Aim of the task. Your task is to retype the lines from the opening of the material through the line that includes "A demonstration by". Do not copy the pictures.

Supplied material.
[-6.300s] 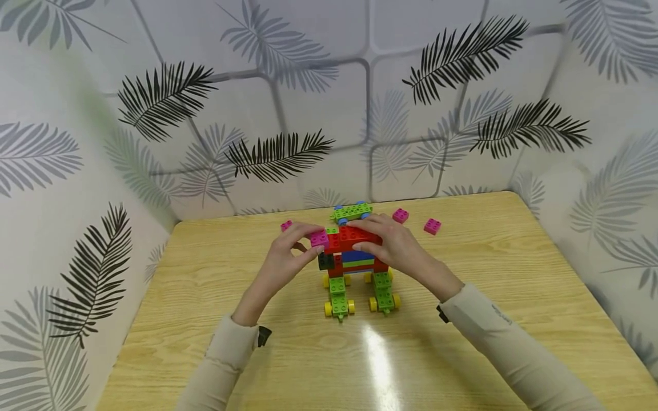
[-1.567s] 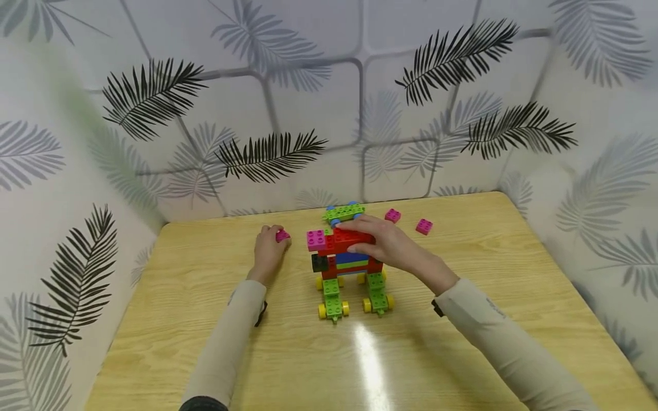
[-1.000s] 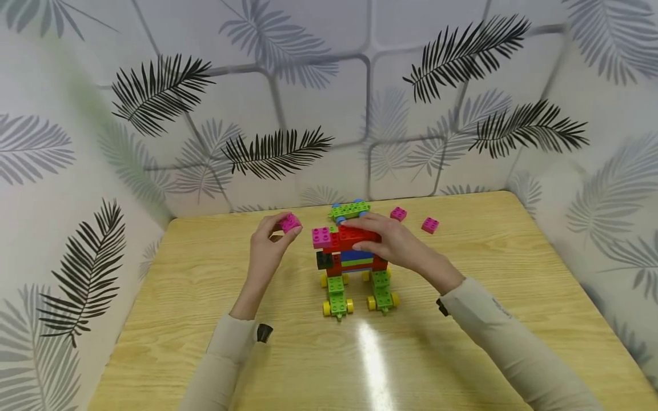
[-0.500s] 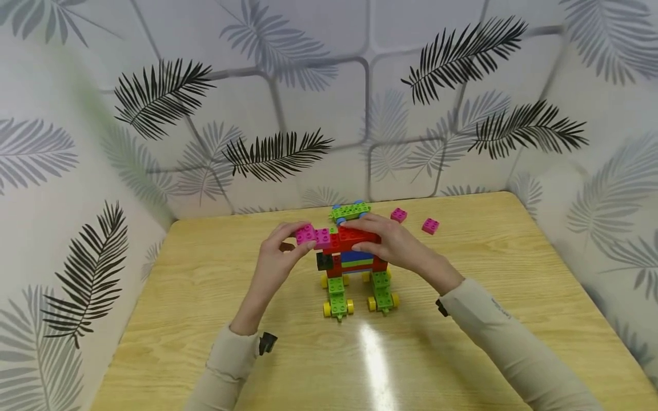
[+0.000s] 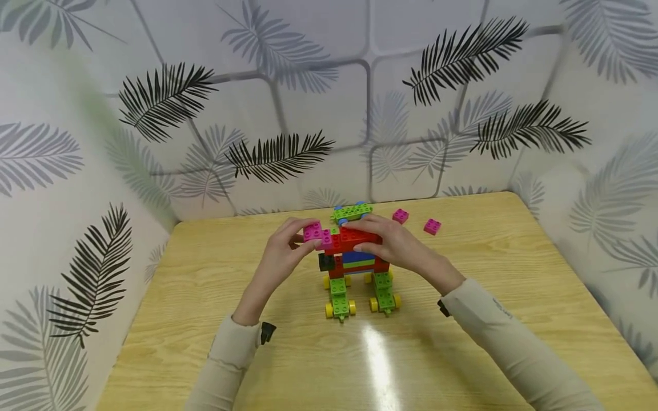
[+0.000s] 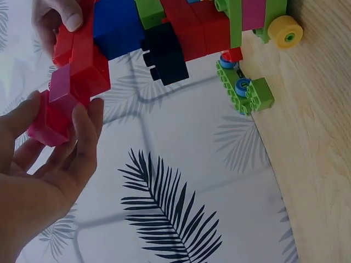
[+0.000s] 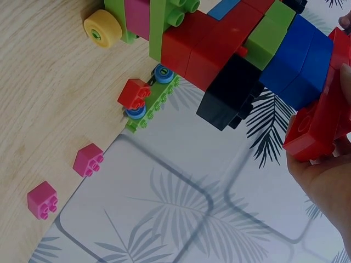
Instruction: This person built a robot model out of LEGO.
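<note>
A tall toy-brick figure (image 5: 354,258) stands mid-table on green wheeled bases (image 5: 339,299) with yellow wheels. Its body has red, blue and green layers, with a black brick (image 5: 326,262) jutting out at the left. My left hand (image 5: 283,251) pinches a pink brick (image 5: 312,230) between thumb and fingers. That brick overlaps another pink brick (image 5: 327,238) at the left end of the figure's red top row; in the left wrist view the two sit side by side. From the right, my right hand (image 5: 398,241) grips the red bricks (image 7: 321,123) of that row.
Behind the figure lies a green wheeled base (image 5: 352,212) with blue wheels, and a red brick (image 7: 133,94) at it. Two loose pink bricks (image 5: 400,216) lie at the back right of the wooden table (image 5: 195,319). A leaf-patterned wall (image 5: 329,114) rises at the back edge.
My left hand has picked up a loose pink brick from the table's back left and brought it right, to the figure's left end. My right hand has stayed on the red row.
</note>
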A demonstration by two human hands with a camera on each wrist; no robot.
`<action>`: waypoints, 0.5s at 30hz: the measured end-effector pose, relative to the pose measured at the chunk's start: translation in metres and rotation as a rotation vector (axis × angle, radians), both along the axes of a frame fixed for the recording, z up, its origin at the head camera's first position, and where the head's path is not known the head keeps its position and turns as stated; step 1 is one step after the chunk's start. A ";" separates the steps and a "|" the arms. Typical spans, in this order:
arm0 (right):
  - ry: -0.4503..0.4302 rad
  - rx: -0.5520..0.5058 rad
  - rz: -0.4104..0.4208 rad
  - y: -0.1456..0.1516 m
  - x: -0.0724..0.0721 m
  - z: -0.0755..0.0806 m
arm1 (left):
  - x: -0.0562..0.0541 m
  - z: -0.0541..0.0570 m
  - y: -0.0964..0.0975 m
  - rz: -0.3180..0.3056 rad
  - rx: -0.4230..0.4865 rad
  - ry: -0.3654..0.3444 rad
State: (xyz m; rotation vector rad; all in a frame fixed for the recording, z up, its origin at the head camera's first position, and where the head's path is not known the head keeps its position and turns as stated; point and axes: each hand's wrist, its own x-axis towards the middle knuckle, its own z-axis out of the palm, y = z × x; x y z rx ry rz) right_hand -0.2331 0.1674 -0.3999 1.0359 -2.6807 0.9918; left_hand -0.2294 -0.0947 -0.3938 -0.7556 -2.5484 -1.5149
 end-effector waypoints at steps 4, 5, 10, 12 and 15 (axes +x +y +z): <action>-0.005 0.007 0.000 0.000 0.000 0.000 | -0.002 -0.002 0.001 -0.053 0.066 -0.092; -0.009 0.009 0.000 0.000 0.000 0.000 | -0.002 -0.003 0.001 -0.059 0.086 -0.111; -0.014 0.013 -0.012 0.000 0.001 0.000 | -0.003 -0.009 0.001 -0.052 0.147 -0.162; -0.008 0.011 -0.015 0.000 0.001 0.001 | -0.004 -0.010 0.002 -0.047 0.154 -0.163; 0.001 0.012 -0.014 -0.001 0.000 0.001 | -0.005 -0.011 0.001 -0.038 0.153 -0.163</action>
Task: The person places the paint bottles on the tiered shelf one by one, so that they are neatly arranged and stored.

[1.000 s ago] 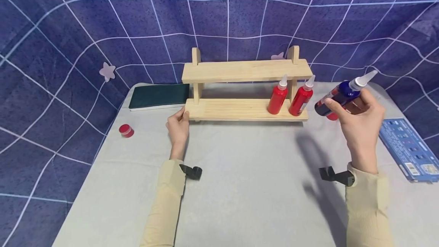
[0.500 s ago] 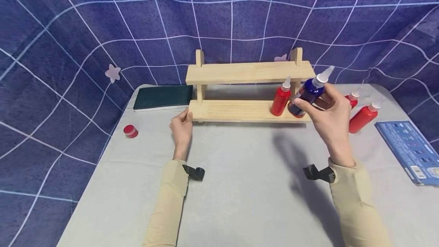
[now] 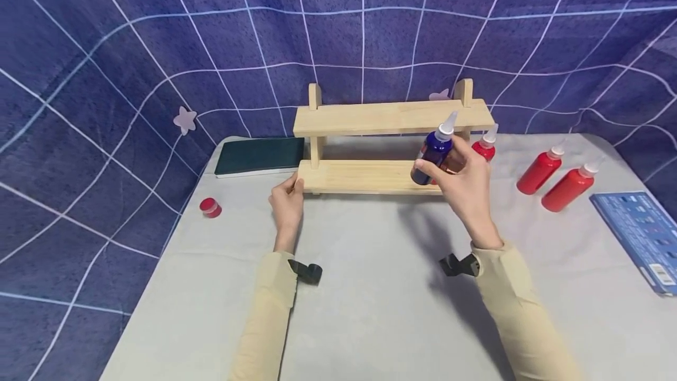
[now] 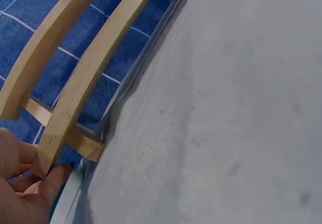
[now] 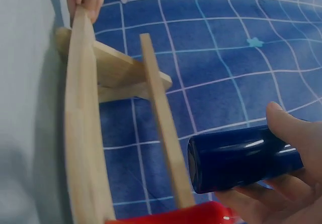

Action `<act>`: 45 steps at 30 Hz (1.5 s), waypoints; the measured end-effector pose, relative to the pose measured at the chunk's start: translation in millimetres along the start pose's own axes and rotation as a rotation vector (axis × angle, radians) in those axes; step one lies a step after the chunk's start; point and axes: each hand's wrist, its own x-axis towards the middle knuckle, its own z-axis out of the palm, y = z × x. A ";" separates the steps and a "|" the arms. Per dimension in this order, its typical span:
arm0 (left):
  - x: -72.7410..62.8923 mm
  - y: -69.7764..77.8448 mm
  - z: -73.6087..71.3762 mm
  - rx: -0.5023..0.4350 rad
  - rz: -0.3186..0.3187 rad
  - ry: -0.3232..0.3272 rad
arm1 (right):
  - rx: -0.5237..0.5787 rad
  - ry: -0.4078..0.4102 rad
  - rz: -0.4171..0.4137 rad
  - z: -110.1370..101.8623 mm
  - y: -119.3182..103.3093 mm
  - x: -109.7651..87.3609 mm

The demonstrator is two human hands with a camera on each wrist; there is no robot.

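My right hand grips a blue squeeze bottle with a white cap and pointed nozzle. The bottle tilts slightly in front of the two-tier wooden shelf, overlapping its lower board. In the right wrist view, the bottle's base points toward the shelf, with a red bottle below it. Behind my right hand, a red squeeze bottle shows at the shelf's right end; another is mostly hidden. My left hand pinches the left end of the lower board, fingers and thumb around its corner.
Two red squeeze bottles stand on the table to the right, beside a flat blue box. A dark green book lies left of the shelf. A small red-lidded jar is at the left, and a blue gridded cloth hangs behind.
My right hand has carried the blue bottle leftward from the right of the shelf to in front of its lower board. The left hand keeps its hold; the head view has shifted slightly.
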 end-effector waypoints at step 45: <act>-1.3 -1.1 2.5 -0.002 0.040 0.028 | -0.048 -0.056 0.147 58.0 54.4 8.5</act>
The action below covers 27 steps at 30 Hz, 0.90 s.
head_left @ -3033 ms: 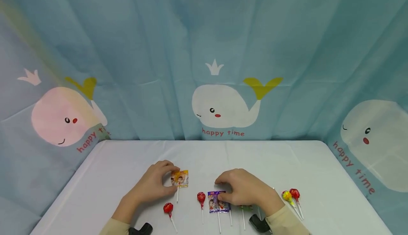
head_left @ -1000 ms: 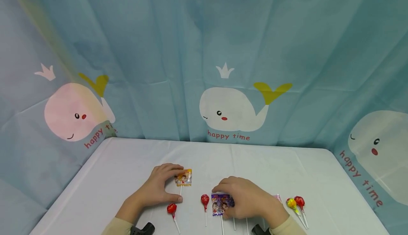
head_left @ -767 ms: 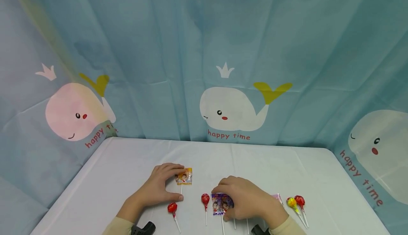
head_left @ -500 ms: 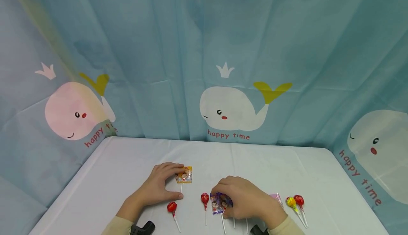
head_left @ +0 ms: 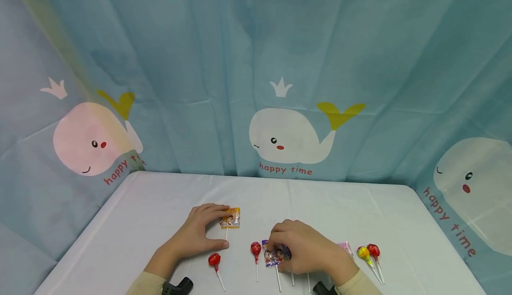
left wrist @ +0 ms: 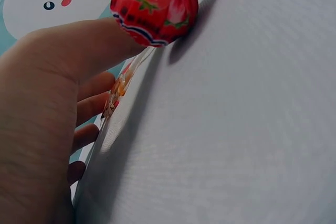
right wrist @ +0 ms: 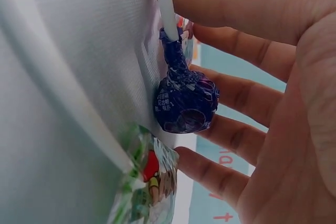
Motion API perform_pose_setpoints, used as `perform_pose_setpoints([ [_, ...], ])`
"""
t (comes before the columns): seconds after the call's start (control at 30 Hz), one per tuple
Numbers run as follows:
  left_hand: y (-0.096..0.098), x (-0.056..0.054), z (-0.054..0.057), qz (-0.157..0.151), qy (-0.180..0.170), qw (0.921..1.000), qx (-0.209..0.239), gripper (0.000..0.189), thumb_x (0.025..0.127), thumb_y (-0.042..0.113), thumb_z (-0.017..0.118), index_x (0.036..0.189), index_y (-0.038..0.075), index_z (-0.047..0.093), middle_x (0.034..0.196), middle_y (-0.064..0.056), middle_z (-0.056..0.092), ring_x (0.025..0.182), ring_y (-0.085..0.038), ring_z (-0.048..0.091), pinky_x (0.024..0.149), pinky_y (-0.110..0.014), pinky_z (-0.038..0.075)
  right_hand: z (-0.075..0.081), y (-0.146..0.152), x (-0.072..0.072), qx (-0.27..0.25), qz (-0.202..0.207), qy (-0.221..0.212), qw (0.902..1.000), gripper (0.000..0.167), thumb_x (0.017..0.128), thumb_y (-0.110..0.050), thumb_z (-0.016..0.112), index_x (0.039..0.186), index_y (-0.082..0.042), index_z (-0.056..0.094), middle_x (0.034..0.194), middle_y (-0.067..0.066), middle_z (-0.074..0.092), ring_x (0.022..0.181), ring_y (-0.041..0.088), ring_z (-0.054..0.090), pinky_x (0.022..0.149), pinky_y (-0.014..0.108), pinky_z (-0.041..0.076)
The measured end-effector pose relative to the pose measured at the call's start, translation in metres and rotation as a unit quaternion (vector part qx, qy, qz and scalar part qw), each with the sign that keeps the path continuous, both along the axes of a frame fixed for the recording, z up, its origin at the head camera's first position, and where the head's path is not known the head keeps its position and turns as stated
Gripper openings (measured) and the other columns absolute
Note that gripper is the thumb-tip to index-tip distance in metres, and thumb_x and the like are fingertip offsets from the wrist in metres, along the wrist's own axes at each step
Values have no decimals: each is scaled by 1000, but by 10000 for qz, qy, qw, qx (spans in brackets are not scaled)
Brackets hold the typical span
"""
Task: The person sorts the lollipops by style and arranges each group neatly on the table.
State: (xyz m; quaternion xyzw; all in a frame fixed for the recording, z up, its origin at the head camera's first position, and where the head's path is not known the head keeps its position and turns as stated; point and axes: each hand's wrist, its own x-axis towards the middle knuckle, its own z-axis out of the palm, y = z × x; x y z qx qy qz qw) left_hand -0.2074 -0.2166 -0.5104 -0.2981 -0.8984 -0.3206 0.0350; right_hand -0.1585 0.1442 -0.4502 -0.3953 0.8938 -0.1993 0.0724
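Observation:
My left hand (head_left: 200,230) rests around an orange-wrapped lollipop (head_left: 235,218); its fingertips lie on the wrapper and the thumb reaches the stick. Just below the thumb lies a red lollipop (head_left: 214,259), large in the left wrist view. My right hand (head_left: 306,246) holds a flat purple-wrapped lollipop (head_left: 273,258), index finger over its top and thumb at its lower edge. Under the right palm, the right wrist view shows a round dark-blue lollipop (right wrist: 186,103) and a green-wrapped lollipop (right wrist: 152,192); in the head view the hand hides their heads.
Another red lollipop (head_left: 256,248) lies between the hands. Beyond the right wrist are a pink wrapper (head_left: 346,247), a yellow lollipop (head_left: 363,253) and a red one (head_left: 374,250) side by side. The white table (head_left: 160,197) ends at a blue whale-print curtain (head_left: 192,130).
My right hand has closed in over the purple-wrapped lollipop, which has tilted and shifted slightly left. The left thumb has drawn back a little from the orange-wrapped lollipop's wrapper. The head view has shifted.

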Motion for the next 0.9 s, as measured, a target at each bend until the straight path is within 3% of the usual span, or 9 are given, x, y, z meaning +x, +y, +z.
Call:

Your solution.
[-6.300s] 
[-1.567s] 
[-1.000s] 
[-0.500s] 
[+0.000s] 
[+0.000s] 
[+0.000s] 
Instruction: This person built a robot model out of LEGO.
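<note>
A tall toy-brick figure (image 5: 354,258) stands mid-table on green wheeled bases (image 5: 339,299) with yellow wheels. Its body has red, blue and green layers, with a black brick (image 5: 326,262) jutting out at the left. My left hand (image 5: 283,251) pinches a pink brick (image 5: 312,230) between thumb and fingers. That brick overlaps another pink brick (image 5: 327,238) at the left end of the figure's red top row; in the left wrist view the two sit side by side. From the right, my right hand (image 5: 398,241) grips the red bricks (image 7: 321,123) of that row.
Behind the figure lies a green wheeled base (image 5: 352,212) with blue wheels, and a red brick (image 7: 133,94) at it. Two loose pink bricks (image 5: 400,216) lie at the back right of the wooden table (image 5: 195,319). A leaf-patterned wall (image 5: 329,114) rises at the back edge.
My left hand has picked up a loose pink brick from the table's back left and brought it right, to the figure's left end. My right hand has stayed on the red row.
</note>
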A demonstration by two human hands with a camera on each wrist; no robot.

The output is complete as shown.